American rappers Young Thug and Dumbfoundead each released songs entitled "Harambe". The former did so on his 2016 album Jeffery, each track of which is named after one of his "idols", although the lyrics do not reference the gorilla; the latter likens the fate of the ape to gang violence and police brutality. Canadian dubstep producer Excision included a song titled "Harambe" on his 2016 album Virus.

On March 30, 2019, the CEO of Tesla, Inc., Elon Musk, released a surprise two-minute rap song titled "RIP Harambe" onto his SoundCloud. The track was performed by Yung Jake, written by Yung Jake and Caroline Polachek, and produced by BloodPop. Rolling Stone magazine called the track "a bouncy tribute to Harambe".

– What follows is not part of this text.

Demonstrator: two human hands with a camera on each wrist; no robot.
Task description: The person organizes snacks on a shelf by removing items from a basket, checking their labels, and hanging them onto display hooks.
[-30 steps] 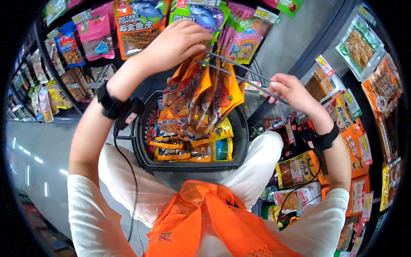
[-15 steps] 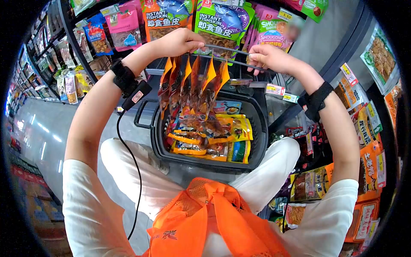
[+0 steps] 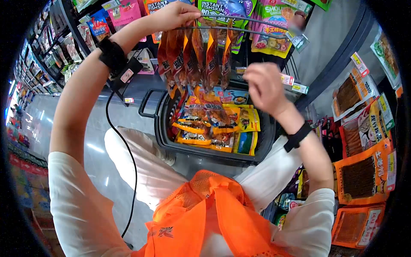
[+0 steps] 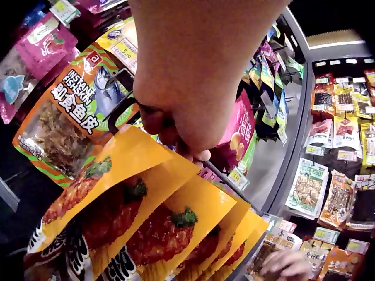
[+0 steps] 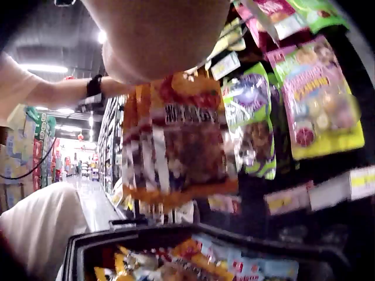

On naming contests for newborn baby gorillas, a teenager made a petition for Dublin Zoo to name a newborn baby gorilla as "Harambe Jr." ("Harambetta" if female) after Dublin Zoo announced the newborn baby gorilla by tweet.

On June 16, 2017, satire news site The Onion featured an article of professional wrestler Big Show being killed by WWE after a seven-year-old boy wandered into a steel cage during a live event in Indianapolis.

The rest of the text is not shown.